A declaração de Moscou ocorre após o presidente Donald Trump afirmar que forças norte-americanas realizaram ataques em larga escala e capturaram o presidente venezuelano Nicolás Maduro e a primeira-dama.
Moscou reforçou a defesa do diálogo como caminho para a resolução do conflito, reiterou o direito da Venezuela à autodeterminação e expressou solidariedade ao governo de Caracas, conforme declaração oficial do Kremlin.
Rejeição russa à intervenção
Em comunicado oficial, o Kremlin afirmou que nenhuma justificativa apresentada para a operação seria aceitável, e classificou o episódio como um caso claro de agressão armada.
O que disse Washington
Segundo o anúncio divulgado por Donald Trump, as forças dos Estados Unidos teriam conduzido ataques e detido lideranças venezuelanas, informação que provocou reação imediata de aliados de Maduro, incluindo a Rússia.

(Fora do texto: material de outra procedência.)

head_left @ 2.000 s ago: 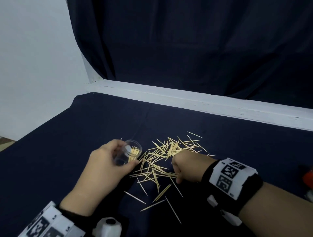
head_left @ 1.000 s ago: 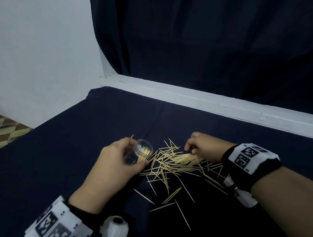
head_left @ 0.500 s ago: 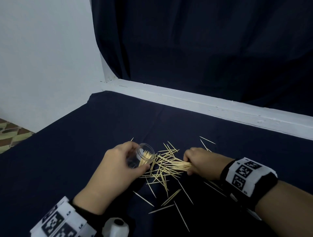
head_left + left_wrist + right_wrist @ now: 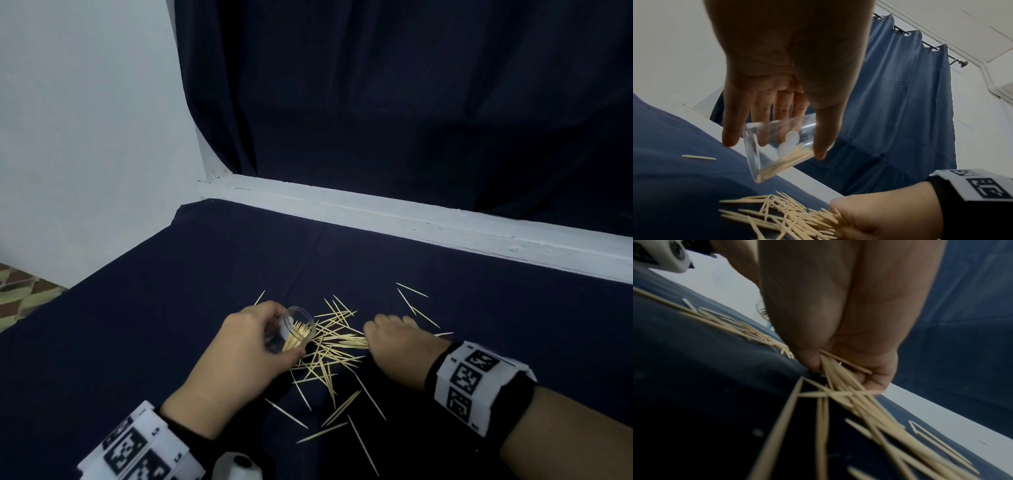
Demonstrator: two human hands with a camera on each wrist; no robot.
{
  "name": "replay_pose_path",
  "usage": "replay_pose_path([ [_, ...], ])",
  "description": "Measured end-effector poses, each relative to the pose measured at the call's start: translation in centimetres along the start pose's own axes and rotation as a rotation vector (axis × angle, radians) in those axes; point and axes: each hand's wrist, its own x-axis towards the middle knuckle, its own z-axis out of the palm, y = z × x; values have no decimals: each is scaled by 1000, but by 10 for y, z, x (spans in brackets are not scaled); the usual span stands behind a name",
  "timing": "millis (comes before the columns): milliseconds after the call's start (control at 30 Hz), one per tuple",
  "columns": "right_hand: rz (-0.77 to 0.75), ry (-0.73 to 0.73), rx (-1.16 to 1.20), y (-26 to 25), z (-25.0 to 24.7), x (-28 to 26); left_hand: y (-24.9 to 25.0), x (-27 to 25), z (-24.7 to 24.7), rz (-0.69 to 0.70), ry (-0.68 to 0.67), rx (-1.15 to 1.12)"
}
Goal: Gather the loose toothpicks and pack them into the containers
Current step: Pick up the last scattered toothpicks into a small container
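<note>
My left hand grips a small clear plastic container, tilted with its mouth toward the right and several toothpicks lying inside; in the left wrist view the container hangs just above the cloth. My right hand pinches a bundle of toothpicks with the tips pointing at the container's mouth, a short gap between them. The same bundle sits between my thumb and curled fingers in the right wrist view. Loose toothpicks lie scattered on the dark blue cloth between and below both hands.
A white ledge runs along the table's far edge, with a dark curtain behind it. The table's left edge drops to a patterned floor. A few stray toothpicks lie beyond my right hand. A white wrist camera shows at the bottom.
My right hand swept across the pile, gathered a bundle of toothpicks and drew it left toward the container. The left hand kept holding the tilted container in place.
</note>
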Motion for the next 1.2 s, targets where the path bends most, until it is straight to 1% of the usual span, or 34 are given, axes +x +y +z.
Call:
replay_pose_path([
  [100, 38, -35, 52, -2, -3, 0, 0, 0, 1, 2, -13, 16],
  [233, 50, -104, 220, 5, -11, -6, 2, 1, 2, 1, -28, 34],
  [300, 32, -78, 284, 12, -12, -9, 1, 2, 2, -1, -31, 53],
  [400, 16, 9, 358, 19, -23, -15, 1, 3, 3, 8, -27, 98],
  [500, -68, 87, 404, 16, -42, -24, 2, 4, 3, 21, -26, 116],
  [567, -116, 111, 391, 7, -51, -27, 2, 5, 4, 27, -36, 123],
  [633, -132, 115, 352, -3, -55, -29, 4, 4, 5, 38, -37, 112],
  [833, -157, 52, 273, -26, -68, -34, 9, 1, 7, 67, -14, 97],
  [1033, -167, 14, 243, -22, -70, -33, 7, 1, 4, 14, 10, 60],
  [1200, -159, -31, 218, -19, -67, -32, 9, -1, 3, 14, 11, 78],
])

Apelo ao diálogo e aos direitos
Moscou pediu que a disputa seja tratada por vias diplomáticas, ressaltando o direito à autodeterminação da Venezuela e reiterando solidariedade ao governo de Caracas.
Risco para a região
A declaração russa também alertou para a importância de manter a América Latina livre de confrontos armados, e destacou o perigo de uma escalada regional se as tensões não forem contidas.